Last May, Shani opened the latest addition to his NYC restaurant group: The aptly named Shmoné, which is located on West Eighth St. — “shmoné” is eight in Hebrew. The restaurant’s fresh approach — it features a new menu daily — landed Shani in the Michelin guide for the first time ever earlier this year, nominated for coveted star status. According to Michelin, “this small, sleek space punches way above its weight with dazzling Neo-Levantine cuisine.”

“I’m very, very happy for that, [but] I’m not focusing on getting Michelin stars,” Shani told the New York Jewish Week.

In fact, though he takes pride in all his restaurants — and voices enthusiasm for every culinary feat — Shani doesn’t believe Shmoné is “his most creative spot.” And yet, he said Shmoné is a very personal place to him, one of his most beloved restaurants. Ever the raconteur, he spoke about the energy that he puts into his food there and the harmony that results. “You need the magic,” he said. “I cannot explain it.”

As with all his restaurants, Shmoné has an open kitchen, which allows diners to observe the “food choreography,” as he called it. “I’m not cooking without a precise address,” he said. “I will cook for you when I see you. I am cooking for your eyes. If I cannot see you, I’m not cooking for you.”

Local sourcing and farm-fresh ingredients play a key role, too — something that Shani sees as very Israeli. “[Our ancestors] used to eat very pure, very close to the earth,” he said. “When you serve pure food to people it reminds them of something that’s exciting them.” The staff at Shmoné comb the Union Square Greenmarket for fresh produce, while their chicken is sourced from a small farm in Pennsylvania.

Shmoné’s menu is divided into categories by “creature” — though Shani utilizes an unconventionally broad definition of the word, including not only animal life but produce, breads and desserts. A “wheat creature” could be focaccia with sour cream; an “earth creature” could be tomato ovaries and green chili or a “stretchy stracciatella lasagna” served in a pyrex tray. Shani’s distinctive sense of humor is evident throughout the menu; for example, Shmoné previously served a dish called “I think I’ve managed to make a better mashed potato than [renowned French Chef Joel] Robuchon and it’s vegan.”

Like Shani’s other restaurants, Shmoné has an open kitchen and focuses on fresh produce. (Max Flatow)

Shani, 64, was born in Jerusalem and now lives in Tel Aviv. A self-trained chef who had studied cinematography, he cited a few inspirations for his career, though a major one was his vegan grandfather, who lived upstairs. Shani’s grandfather served him raw food, juices and salads and, in taking Shani to vineyards and markets, taught him to appreciate the purity of vegetables and fruit.

After his army service, Shani traveled for two years in Europe. But when a girl broke his heart, he returned to Israel and lived on a friend’s farm in the north. It was there that he decided to become a chef. “I lived there for a year like a priest — I ate from the fields and drank the water that I took from the ground,” he said. “One day, there were some hunters who were my friends and they came to bring me four porcupines. I lit the fire and ate [them], drank two bottles of wine and fell asleep in the middle of the field. I woke up in the morning and decided that all I wanted to do was cook.”

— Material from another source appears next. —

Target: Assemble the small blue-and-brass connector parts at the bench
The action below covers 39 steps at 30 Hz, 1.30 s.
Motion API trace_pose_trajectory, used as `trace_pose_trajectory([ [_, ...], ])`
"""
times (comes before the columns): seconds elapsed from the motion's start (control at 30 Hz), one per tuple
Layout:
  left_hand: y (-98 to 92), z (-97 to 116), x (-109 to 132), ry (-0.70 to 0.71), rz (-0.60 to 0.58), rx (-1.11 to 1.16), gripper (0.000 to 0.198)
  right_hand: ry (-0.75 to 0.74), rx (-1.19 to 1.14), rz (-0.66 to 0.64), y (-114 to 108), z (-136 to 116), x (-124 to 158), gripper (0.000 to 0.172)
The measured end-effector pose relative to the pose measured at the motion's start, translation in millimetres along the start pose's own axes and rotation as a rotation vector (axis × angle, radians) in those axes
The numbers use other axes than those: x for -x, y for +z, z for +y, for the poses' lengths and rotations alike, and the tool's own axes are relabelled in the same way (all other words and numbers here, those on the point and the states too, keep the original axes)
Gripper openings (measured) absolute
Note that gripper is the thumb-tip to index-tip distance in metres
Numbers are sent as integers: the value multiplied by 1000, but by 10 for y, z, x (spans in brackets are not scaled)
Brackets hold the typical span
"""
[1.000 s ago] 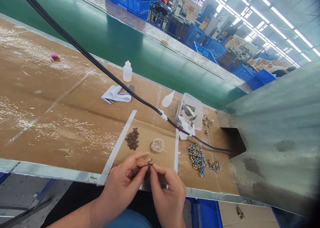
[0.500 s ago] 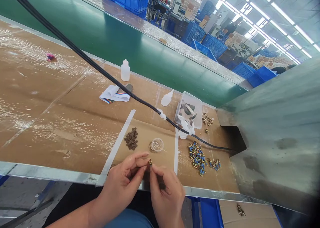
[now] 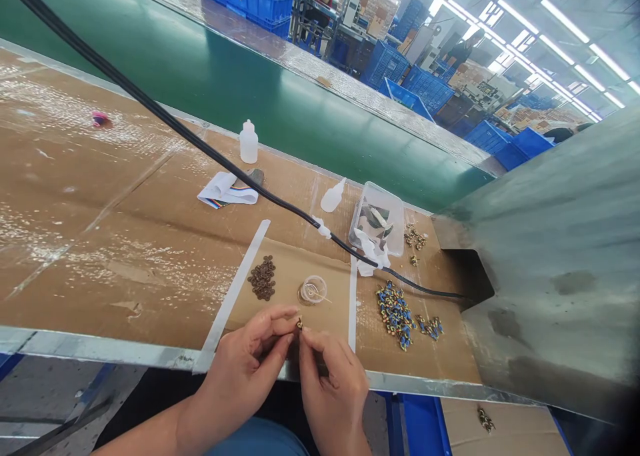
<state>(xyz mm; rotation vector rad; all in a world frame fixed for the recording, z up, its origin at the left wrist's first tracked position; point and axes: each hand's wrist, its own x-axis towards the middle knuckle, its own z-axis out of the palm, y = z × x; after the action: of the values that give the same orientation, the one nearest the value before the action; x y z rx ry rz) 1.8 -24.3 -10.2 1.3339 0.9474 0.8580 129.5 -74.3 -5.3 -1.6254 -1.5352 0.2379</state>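
Between my fingertips is a tiny gold-and-dark metal piece [image 3: 299, 323], too small to name more exactly. My left hand [image 3: 253, 359] pinches it from the left, and my right hand [image 3: 333, 373] pinches it from the right. Both hands are over the front edge of the bench. Just beyond them stands a small clear cup [image 3: 314, 289] with a thin stick in it. A pile of brown discs [image 3: 263, 278] lies to the left of the cup. To the right is a heap of small blue-and-gold pieces [image 3: 394, 315].
A black cable [image 3: 200, 139] crosses above the cardboard-covered bench. Behind it stand a white bottle [image 3: 249, 143], a tipped squeeze bottle [image 3: 332, 197] and a clear plastic box [image 3: 396, 239]. A metal wall [image 3: 560, 269] bounds the right side. A green conveyor belt [image 3: 320, 116] runs along the back.
Both hands keep the same pinch on the tiny metal piece. The whole view has shifted very slightly; nothing on the bench has visibly moved.
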Motion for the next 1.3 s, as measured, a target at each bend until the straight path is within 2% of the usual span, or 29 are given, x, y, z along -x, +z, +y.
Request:
trace_pose_trajectory([
  [0.4, -3, -21, 21, -36, -17, 10, 27, -4, -2, 4, -3, 1, -17, 15],
  [0.8, -2, -17, 9, -5, 4, -17, 26, 6, -17, 10, -5, -10, -23, 15],
  [1.3, -1, -44, 17, -19, 21, 58, 27, -27, -22, 45, -16, 14, 0, 16],
])
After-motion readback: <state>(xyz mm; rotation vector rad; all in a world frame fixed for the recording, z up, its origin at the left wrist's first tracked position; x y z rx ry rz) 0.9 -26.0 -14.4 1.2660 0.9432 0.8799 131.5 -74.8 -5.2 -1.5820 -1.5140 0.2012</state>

After painting houses for a while, Shani got a job in 1988 at Hotel HaSharon’s restaurant in the Herzylia Pituah neighborhood of Tel Aviv. He admitted he did not know how to cook but promised to work hard. Once he advanced to sous chef, the future restaurateur could be found racing to the parking lot to refer to the Julia Child cookbook he had tucked away in his car.

In 1989, Shani opened his first restaurant, Oceanus, in Jerusalem. A small, 24-seat space, it offered bouillabaisse, focaccia, fish and salad, and it was there that Shani began to really hone his skills. It closed after 11 years and was followed by Ocean in Tel Aviv, open for two years. Then, in 2008 he and his partner, Shahar Segal, opened the trendy, high-end HaSalon in Tel Aviv, serving up modern takes on Israeli cuisine with some Italian influences. This was the start of his restaurant empire in Israel; soon HaSalon was followed by the casual Miznon and seven others.

After he established himself solidly as a force in Israel, Shani expanded the Miznon chain to Paris in 2013, then Vienna in 2016, followed by Singapore, Melbourne and, eventually, New York, where Shani said he was seduced by the city’s exciting, vast and diverse food scene, calling it “the essence of American culture.”

At the same time, Shani said he feels challenged to upend New Yorkers’ culinary expectations. “When they are putting walls around me it’s seducing me, it’s seducing me to break them,” he said. “It’s my nature.”

From that first Miznon outpost at Chelsea Market, Shani expanded to eight restaurants across Manhattan, including a two-story Miznon North sit-down restaurant on the Upper West Side in 2019. (One Miznon branch has since closed.) That same year he opened HaSalon on Tenth Ave., where he serves dishes like “Hell’s Chicken” (a play on the neighborhood, Hell’s Kitchen), and a hand-rolled 12-foot pici pasta noodle, inspired by the notion that everything in New York is big and presented on a large scale.

Shani opened Naked Tomato, a skewer restaurant with generous salad accompaniments, in Hudson Yards during the pandemic. There, he became notorious for serving a single tomato on a plate for $24, inspired by a “perfect tomato” that he came across in an upstate New York greenhouse. “If a dish is a sentence, my culinary sentence is one word and that is the subject,” he said. “If I’m doing something with tomato, it will only be tomato: no sauces to warp it, cover it or mask it. You have to serve it completely naked. You are standing completely naked in front of your plate, in front of your audience.”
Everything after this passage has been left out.